Stored entries
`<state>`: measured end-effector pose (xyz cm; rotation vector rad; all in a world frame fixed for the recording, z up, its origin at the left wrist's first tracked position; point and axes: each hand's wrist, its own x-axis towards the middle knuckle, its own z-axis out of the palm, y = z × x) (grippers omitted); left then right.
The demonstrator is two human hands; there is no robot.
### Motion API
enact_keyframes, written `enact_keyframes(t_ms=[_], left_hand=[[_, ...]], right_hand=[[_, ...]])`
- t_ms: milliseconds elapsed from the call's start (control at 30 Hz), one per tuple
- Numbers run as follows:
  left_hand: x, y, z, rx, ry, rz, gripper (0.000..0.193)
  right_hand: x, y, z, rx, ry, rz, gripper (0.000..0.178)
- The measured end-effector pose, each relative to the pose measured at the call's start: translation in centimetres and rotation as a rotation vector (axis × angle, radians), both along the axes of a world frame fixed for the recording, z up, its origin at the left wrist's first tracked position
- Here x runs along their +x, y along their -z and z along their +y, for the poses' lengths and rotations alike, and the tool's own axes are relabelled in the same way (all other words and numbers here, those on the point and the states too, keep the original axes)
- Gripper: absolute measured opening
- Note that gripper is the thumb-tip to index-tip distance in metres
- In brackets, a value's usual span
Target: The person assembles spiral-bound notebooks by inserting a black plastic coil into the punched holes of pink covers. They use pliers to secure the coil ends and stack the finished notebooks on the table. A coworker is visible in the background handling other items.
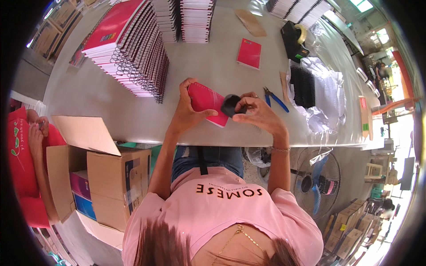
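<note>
My left hand (186,114) grips a small red-covered notebook (202,96) by its left side, thumb across the cover, just above the table near its front edge. The notebook lies tilted in the hand, and a row of binding holes or coil runs along its upper edge. In my right hand (262,116) is a rounded black pad-like object (229,105), pinched between thumb and fingers against the notebook's right part. Its exact kind I cannot make out. Right of that hand lie pliers (277,100) with blue handles. Farther back, another red notebook (249,53) lies flat.
Tall stacks of spiral notebooks (146,66) stand at the left and back. At right are a black tape dispenser (293,42) and black binding coils (302,86) on crumpled white wrapping. An open carton (106,186), a co-worker's hands (37,131) and a fan (316,181) flank me.
</note>
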<state>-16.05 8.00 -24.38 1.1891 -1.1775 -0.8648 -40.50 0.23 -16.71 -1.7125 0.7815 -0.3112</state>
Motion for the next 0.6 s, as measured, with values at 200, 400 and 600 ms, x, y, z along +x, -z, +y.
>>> enact_keyframes(t_ms=[200,400,600], left_hand=[[-0.5,0.4,0.0,0.078,0.034,0.031,0.095],[-0.4,0.8,0.3,-0.052,-0.03,-0.103,0.079],[-0.8,-0.9,0.9,-0.22,-0.106,-0.394,0.077]], right_hand=[[-1.3,1.4,-0.4,0.424,0.102,-0.665,0.055],[-2.4,2.3,-1.6,0.145,0.121,-0.203,0.052],[-0.9,2.5,0.1,-0.058,0.116,0.132,0.057]])
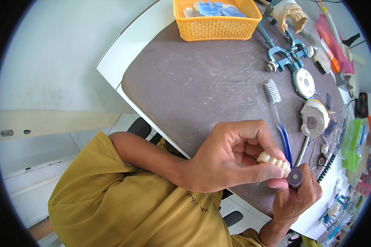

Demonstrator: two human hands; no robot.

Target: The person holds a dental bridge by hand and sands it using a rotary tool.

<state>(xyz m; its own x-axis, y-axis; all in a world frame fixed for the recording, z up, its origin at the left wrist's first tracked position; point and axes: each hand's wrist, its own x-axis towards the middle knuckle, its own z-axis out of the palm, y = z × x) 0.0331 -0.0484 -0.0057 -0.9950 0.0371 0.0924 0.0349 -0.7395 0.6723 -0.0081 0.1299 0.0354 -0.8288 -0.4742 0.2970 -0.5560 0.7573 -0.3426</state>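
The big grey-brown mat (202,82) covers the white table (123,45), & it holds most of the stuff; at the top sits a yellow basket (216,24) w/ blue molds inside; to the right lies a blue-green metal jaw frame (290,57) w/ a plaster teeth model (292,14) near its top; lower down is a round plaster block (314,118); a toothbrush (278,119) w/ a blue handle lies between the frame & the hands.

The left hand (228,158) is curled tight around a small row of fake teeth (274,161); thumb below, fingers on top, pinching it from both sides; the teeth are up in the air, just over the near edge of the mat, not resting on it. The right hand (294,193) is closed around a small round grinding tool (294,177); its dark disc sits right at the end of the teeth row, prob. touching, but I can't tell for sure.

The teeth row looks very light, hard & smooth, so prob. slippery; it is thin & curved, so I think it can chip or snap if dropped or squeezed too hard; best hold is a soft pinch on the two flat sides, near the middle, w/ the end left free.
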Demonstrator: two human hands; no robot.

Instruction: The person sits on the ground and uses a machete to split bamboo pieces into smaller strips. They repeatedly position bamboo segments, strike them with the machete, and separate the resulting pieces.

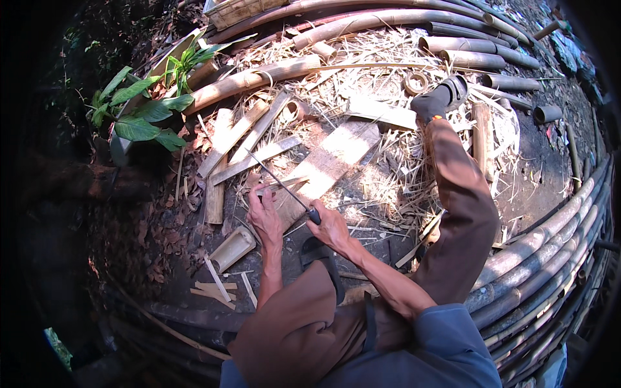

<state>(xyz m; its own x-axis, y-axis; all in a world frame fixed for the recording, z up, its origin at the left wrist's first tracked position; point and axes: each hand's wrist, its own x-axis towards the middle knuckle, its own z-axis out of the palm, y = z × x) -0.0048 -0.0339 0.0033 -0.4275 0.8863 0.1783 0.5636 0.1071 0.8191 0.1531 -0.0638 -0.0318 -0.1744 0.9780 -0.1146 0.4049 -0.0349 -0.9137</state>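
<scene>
One long thin-bladed knife (291, 193) is being gripped by the right hand (331, 229), the fingers being wrapped closed around its black handle. One bamboo strip (295, 182) is being pinched between the nearly closed fingers of the left hand (264, 216), and its near end is being partly hidden by them. The strip is being crossed by the blade above the lower left end of one wooden board (343, 150); that end is being partly screened by both hands. Beyond the board's left edge, three flat bamboo slats (257, 160) are being seen, lying partly over one round bamboo length (215, 197). Near its upper right end, one pale curved bamboo piece (383, 112) and one bamboo ring (415, 83) are being surrounded by shavings (388, 171). One half-tube (233, 249) is being passed closely by the left forearm. The ground's right side is being taken up by stacked poles (533, 262), too overlapped to be counted.
</scene>
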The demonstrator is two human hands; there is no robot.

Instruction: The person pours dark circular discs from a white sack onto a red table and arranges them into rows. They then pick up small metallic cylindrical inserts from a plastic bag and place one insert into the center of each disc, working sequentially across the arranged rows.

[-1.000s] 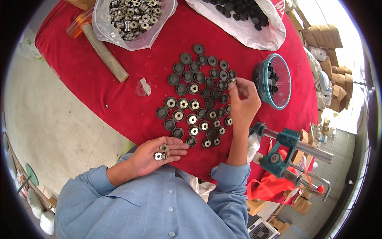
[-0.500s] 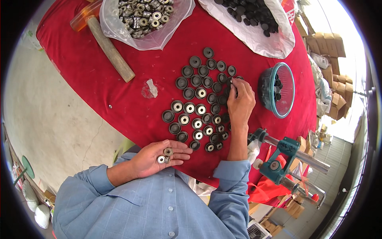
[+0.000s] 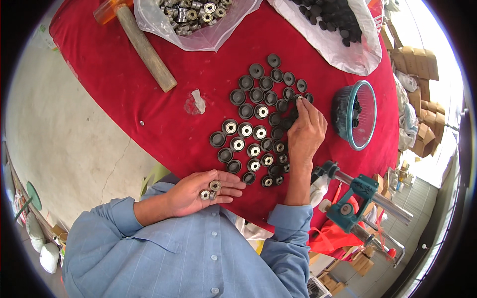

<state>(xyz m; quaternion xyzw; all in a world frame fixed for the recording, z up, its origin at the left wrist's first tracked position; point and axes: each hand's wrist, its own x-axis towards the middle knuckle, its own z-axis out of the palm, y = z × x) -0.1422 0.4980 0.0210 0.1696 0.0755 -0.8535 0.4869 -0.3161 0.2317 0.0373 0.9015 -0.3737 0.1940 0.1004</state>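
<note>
My left hand [image 3: 198,192] lies palm up near the table's front edge, holding three small ball bearings [image 3: 214,185] on its palm and fingers. With thumb and fingertips pinched, my right hand [image 3: 308,130] presses on a small metal ball bearing [image 3: 299,98] at a black round cap on the right side of the group. Several black caps [image 3: 245,82] lie cup side up on the red cloth. Silver bearings [image 3: 246,130] sit inside many of the nearer ones; most of the farther caps hold none. My right hand and wrist hide some caps.
A plastic bag of bearings [image 3: 218,40] and a white sack of black caps [image 3: 365,62] stand at the back. A wooden-handled hammer [image 3: 146,49] lies at left. At right are a teal-rimmed basket [image 3: 354,139] and a green hand press [image 3: 358,191].
The view has shifted, so the table things appear farther right. My right hand stays at the same part of the group, its fingertips now at a cap with a bearing showing. My left hand still holds its bearings.
</note>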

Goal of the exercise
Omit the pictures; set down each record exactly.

Result
`<state>`: measured end-effector pose (xyz cm; rotation vector rad; all in a world frame fixed for the recording, z up, its origin at the left wrist's first tracked position; point and axes: each hand's wrist, its own x-axis towards the middle knuckle, its own z-axis out of the palm, y = z × x) (grippers omitted); left then right.
The demonstrator is two human hands; there is no robot.
### Motion API
enact_keyframes, written `enact_keyframes(t_ms=[_], left_hand=[[_, ...]], right_hand=[[_, ...]])`
- t_ms: milliseconds elapsed from the call's start (control at 30 Hz), one per tuple
- Numbers run as follows:
  left_hand: x, y, z, rx, ry, rz, gripper (0.000..0.193)
  right_hand: x, y, z, rx, ry, rz, gripper (0.000..0.178)
- The measured end-effector pose, each relative to the pose measured at the call's start: translation in centimetres and rotation as a rotation vector (axis × angle, radians), both along the axes of a world frame fixed for the recording, z up, its origin at the left wrist's first tracked position
- Here x runs along their +x, y along their -z and z along their +y, for the poses' lengths and rotations alike, and the tool's own axes are relabelled in the same way (all other words and numbers here, those on the point and the states too, keep the original axes)
- Gripper: absolute measured opening
- Note that gripper is the thumb-tip to index-tip distance in metres
- In brackets, a value's usual span
Target: The person assembles spiral-bound notebooks by inserting a black plastic coil into the punched holes of pink covers. They use pliers to secure the coil ends and stack the finished notebooks on the table. A coworker is visible in the background handling other items.
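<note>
My left hand (186,114) grips a small red-covered notebook (202,96) by its left side, thumb across the cover, just above the table near its front edge. The notebook lies tilted in the hand, and a row of binding holes or coil runs along its upper edge. In my right hand (262,116) is a rounded black pad-like object (229,105), pinched between thumb and fingers against the notebook's right part. Its exact kind I cannot make out. Right of that hand lie pliers (277,100) with blue handles. Farther back, another red notebook (249,53) lies flat.
Tall stacks of spiral notebooks (146,66) stand at the left and back. At right are a black tape dispenser (293,42) and black binding coils (302,86) on crumpled white wrapping. An open carton (106,186), a co-worker's hands (37,131) and a fan (316,181) flank me.
</note>
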<state>-16.05 8.00 -24.38 1.1891 -1.1775 -0.8648 -40.50 0.23 -16.71 -1.7125 0.7815 -0.3112</state>
Motion for the next 0.6 s, as measured, with values at 200, 400 and 600 ms, x, y, z along +x, -z, +y.
>>> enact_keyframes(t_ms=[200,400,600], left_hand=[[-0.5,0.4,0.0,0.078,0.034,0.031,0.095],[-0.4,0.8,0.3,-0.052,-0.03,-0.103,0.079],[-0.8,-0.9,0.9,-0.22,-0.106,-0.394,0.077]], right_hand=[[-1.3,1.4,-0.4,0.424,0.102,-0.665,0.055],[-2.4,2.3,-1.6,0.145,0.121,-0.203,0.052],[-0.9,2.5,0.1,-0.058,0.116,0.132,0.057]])

Demonstrator: two human hands; no robot.

Target: The person holds a dental bridge by hand and sands it using a rotary tool.

<state>(xyz m; its own x-axis, y-axis; all in a world frame fixed for the recording, z up, its origin at the left wrist's first tracked position; point and axes: each hand's wrist, its own x-axis towards the middle knuckle, its own z-axis out of the palm, y = z × x) 0.0331 -0.0484 -0.0057 -0.9950 0.0371 0.0924 0.0349 -0.7395 0.6723 -0.0081 0.1299 0.0354 -0.8288 -0.4742 0.2970 -0.5560 0.7573 -0.3426</state>
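The big grey-brown mat (202,82) covers the white table (123,45), & it holds most of the stuff; at the top sits a yellow basket (216,24) w/ blue molds inside; to the right lies a blue-green metal jaw frame (290,57) w/ a plaster teeth model (292,14) near its top; lower down is a round plaster block (314,118); a toothbrush (278,119) w/ a blue handle lies between the frame & the hands.

The left hand (228,158) is curled tight around a small row of fake teeth (274,161); thumb below, fingers on top, pinching it from both sides; the teeth are up in the air, just over the near edge of the mat, not resting on it. The right hand (294,193) is closed around a small round grinding tool (294,177); its dark disc sits right at the end of the teeth row, prob. touching, but I can't tell for sure.

The teeth row looks very light, hard & smooth, so prob. slippery; it is thin & curved, so I think it can chip or snap if dropped or squeezed too hard; best hold is a soft pinch on the two flat sides, near the middle, w/ the end left free.
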Demonstrator: two human hands; no robot.

Instruction: The person sits on the ground and uses a machete to split bamboo pieces into smaller strips. They repeatedly position bamboo segments, strike them with the machete, and separate the resulting pieces.


<state>(xyz m; its own x-axis, y-axis; all in a world frame fixed for the recording, z up, its origin at the left wrist's first tracked position; point and axes: each hand's wrist, its own x-axis towards the middle knuckle, its own z-axis out of the palm, y = z × x) -0.0048 -0.0339 0.0033 -0.4275 0.8863 0.1783 0.5636 0.1071 0.8191 0.1531 -0.0638 -0.0318 -0.1744 0.9780 -0.1146 0.4049 -0.0349 -0.9137</state>
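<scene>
One long thin-bladed knife (291, 193) is being gripped by the right hand (331, 229), the fingers being wrapped closed around its black handle. One bamboo strip (295, 182) is being pinched between the nearly closed fingers of the left hand (264, 216), and its near end is being partly hidden by them. The strip is being crossed by the blade above the lower left end of one wooden board (343, 150); that end is being partly screened by both hands. Beyond the board's left edge, three flat bamboo slats (257, 160) are being seen, lying partly over one round bamboo length (215, 197). Near its upper right end, one pale curved bamboo piece (383, 112) and one bamboo ring (415, 83) are being surrounded by shavings (388, 171). One half-tube (233, 249) is being passed closely by the left forearm. The ground's right side is being taken up by stacked poles (533, 262), too overlapped to be counted.
</scene>
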The demonstrator is two human hands; there is no robot.

Instruction: The person pours dark circular discs from a white sack onto a red table and arranges them into rows. They then pick up small metallic cylindrical inserts from a plastic bag and place one insert into the center of each disc, working sequentially across the arranged rows.

[-1.000s] 
[-0.500s] 
[+0.000s] 

<state>(xyz m; quaternion xyzw; all in a world frame fixed for the recording, z up, its origin at the left wrist's first tracked position; point and axes: each hand's wrist, its own x-axis towards the middle knuckle, its own z-axis out of the palm, y = z × x) -0.1422 0.4980 0.0210 0.1696 0.0755 -0.8535 0.4869 -0.3161 0.2317 0.0373 0.9015 -0.3737 0.1940 0.1004</state>
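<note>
My left hand [image 3: 198,192] lies palm up near the table's front edge, holding three small ball bearings [image 3: 214,185] on its palm and fingers. With thumb and fingertips pinched, my right hand [image 3: 308,130] presses on a small metal ball bearing [image 3: 299,98] at a black round cap on the right side of the group. Several black caps [image 3: 245,82] lie cup side up on the red cloth. Silver bearings [image 3: 246,130] sit inside many of the nearer ones; most of the farther caps hold none. My right hand and wrist hide some caps.
A plastic bag of bearings [image 3: 218,40] and a white sack of black caps [image 3: 365,62] stand at the back. A wooden-handled hammer [image 3: 146,49] lies at left. At right are a teal-rimmed basket [image 3: 354,139] and a green hand press [image 3: 358,191].
The view has shifted, so the table things appear farther right. My right hand stays at the same part of the group, its fingertips now at a cap with a bearing showing. My left hand still holds its bearings.
</note>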

With this, the exercise is finished.